Assignment:
The answer must consist solely of the lines below starting at the one containing "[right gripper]" and ending at the one containing "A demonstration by", repeated exactly, with both ends included and all pictures omitted.

-*-

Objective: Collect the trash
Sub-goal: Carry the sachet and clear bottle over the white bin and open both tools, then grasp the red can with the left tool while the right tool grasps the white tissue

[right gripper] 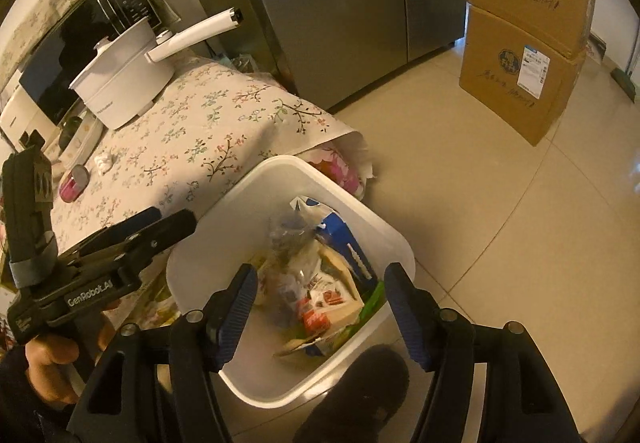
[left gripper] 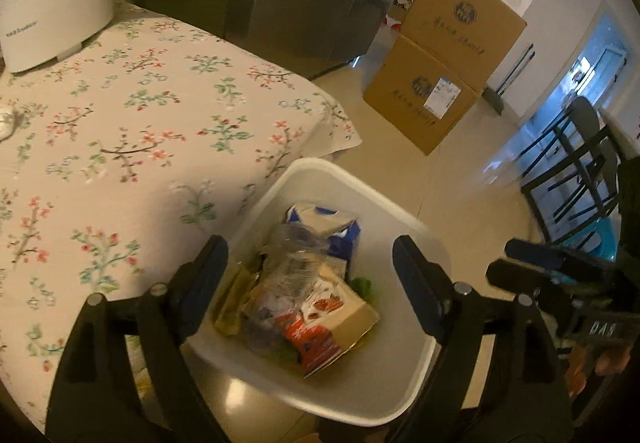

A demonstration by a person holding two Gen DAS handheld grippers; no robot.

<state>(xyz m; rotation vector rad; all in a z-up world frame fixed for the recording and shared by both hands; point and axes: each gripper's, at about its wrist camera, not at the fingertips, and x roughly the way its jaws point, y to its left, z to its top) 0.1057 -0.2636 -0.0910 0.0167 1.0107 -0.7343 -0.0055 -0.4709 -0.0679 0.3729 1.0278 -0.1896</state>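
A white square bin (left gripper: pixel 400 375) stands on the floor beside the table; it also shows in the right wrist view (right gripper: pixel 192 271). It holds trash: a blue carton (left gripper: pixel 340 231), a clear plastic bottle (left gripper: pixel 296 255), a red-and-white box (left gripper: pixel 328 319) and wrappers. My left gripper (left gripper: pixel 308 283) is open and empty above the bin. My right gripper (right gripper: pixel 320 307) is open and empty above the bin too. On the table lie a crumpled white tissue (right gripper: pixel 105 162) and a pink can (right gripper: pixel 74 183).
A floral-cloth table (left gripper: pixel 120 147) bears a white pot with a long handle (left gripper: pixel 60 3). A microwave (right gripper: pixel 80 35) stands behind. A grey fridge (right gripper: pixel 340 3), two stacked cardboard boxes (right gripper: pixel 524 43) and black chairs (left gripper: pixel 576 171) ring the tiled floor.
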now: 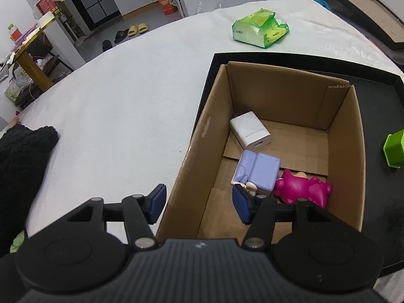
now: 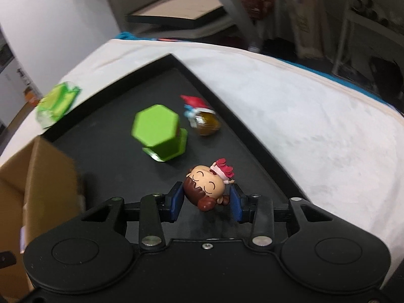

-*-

Answer area:
[right gripper] 
[left gripper] 

A demonstration by a person holding two Gen DAS handheld grippers; no robot.

This output is now finished.